• [Work instructions]:
Retype the whole listing that follows so that it matches the original exactly.
*** Information provided ***
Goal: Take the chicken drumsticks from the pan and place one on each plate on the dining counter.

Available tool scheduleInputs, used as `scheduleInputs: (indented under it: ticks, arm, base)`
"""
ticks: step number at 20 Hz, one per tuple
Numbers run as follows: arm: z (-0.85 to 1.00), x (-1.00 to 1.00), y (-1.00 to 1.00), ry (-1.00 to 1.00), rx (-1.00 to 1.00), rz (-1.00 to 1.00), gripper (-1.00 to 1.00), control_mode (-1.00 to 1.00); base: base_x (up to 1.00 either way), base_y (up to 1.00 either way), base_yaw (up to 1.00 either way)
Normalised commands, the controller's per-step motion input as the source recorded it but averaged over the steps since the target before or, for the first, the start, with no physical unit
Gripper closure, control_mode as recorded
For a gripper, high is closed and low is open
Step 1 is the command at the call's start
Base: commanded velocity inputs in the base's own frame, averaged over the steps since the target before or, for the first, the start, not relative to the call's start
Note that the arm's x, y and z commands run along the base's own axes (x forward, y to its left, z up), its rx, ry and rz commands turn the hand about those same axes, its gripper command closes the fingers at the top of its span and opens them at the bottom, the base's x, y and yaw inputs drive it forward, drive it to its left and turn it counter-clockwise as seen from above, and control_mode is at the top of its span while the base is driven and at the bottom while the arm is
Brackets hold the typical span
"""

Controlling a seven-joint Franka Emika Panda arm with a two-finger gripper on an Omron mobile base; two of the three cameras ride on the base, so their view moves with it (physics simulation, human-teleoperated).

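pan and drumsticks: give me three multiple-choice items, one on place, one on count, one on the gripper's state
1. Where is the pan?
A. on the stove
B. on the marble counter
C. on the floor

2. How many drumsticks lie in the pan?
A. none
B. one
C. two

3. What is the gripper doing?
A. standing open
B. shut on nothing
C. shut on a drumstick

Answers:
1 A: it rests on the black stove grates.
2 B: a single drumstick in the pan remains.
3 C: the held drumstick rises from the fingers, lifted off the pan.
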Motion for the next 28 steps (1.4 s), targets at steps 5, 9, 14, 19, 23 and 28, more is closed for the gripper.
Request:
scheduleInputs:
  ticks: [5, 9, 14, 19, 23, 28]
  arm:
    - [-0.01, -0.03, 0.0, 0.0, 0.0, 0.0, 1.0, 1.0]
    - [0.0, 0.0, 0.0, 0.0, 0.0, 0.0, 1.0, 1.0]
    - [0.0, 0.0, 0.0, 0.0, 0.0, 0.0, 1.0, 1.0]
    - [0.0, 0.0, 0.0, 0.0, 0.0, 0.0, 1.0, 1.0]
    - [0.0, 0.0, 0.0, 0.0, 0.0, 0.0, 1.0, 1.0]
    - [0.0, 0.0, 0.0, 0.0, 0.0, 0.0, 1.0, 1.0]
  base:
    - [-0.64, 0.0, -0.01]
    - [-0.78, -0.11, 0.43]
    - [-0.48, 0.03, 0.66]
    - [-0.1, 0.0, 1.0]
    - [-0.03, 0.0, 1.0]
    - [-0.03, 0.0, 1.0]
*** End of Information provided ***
• [Reply to the task]:
Goal: Take the chicken drumsticks from the pan and place one on each plate on the dining counter.

Available tool scheduleInputs, used as `scheduleInputs: (indented under it: ticks, arm, base)`
"""
ticks: step number at 20 Hz, one per tuple
Numbers run as follows: arm: z (-0.85 to 1.00), x (-1.00 to 1.00), y (-1.00 to 1.00), ry (-1.00 to 1.00), rx (-1.00 to 1.00), rz (-1.00 to 1.00), gripper (-1.00 to 1.00), control_mode (-1.00 to 1.00); base: base_x (up to 1.00 either way), base_y (up to 1.00 either way), base_yaw (up to 1.00 either way)
Normalised commands, the controller's per-step motion input as the source recorded it but averaged over the steps since the target before or, for the first, the start, with no physical unit
Gripper closure, control_mode as recorded
For a gripper, high is closed and low is open
Step 1 is the command at the call's start
Base: commanded velocity inputs in the base's own frame, averaged over the steps since the target before or, for the first, the start, not relative to the call's start
Note that the arm's x, y and z commands run along the base's own axes (x forward, y to its left, z up), its rx, ry and rz commands turn the hand about those same axes, its gripper command closes the fingers at the top of its span and opens them at the bottom, the base's x, y and yaw inputs drive it forward, drive it to its left and turn it counter-clockwise as seen from above, and control_mode is at the top of its span while the base is driven and at the bottom while the arm is
Brackets hold the typical span
"""

Controlling a seven-joint Franka Emika Panda arm with a two-finger gripper on an Omron mobile base; two of the three cameras ride on the base, so their view moves with it (physics simulation, human-teleoperated).

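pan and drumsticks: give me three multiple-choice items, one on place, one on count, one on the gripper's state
1. Where is the pan?
A. on the stove
B. on the marble counter
C. on the floor

2. How many drumsticks lie in the pan?
A. none
B. one
C. two

3. What is the gripper doing?
A. standing open
B. shut on nothing
C. shut on a drumstick

Answers:
1 A: it rests on the black stove grates.
2 B: a single drumstick in the pan remains.
3 C: the held drumstick rises from the fingers, lifted off the pan.
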Motion for the next 28 steps (1.4 s), targets at steps 5, 9, 14, 19, 23 and 28, more is closed for the gripper.
Request:
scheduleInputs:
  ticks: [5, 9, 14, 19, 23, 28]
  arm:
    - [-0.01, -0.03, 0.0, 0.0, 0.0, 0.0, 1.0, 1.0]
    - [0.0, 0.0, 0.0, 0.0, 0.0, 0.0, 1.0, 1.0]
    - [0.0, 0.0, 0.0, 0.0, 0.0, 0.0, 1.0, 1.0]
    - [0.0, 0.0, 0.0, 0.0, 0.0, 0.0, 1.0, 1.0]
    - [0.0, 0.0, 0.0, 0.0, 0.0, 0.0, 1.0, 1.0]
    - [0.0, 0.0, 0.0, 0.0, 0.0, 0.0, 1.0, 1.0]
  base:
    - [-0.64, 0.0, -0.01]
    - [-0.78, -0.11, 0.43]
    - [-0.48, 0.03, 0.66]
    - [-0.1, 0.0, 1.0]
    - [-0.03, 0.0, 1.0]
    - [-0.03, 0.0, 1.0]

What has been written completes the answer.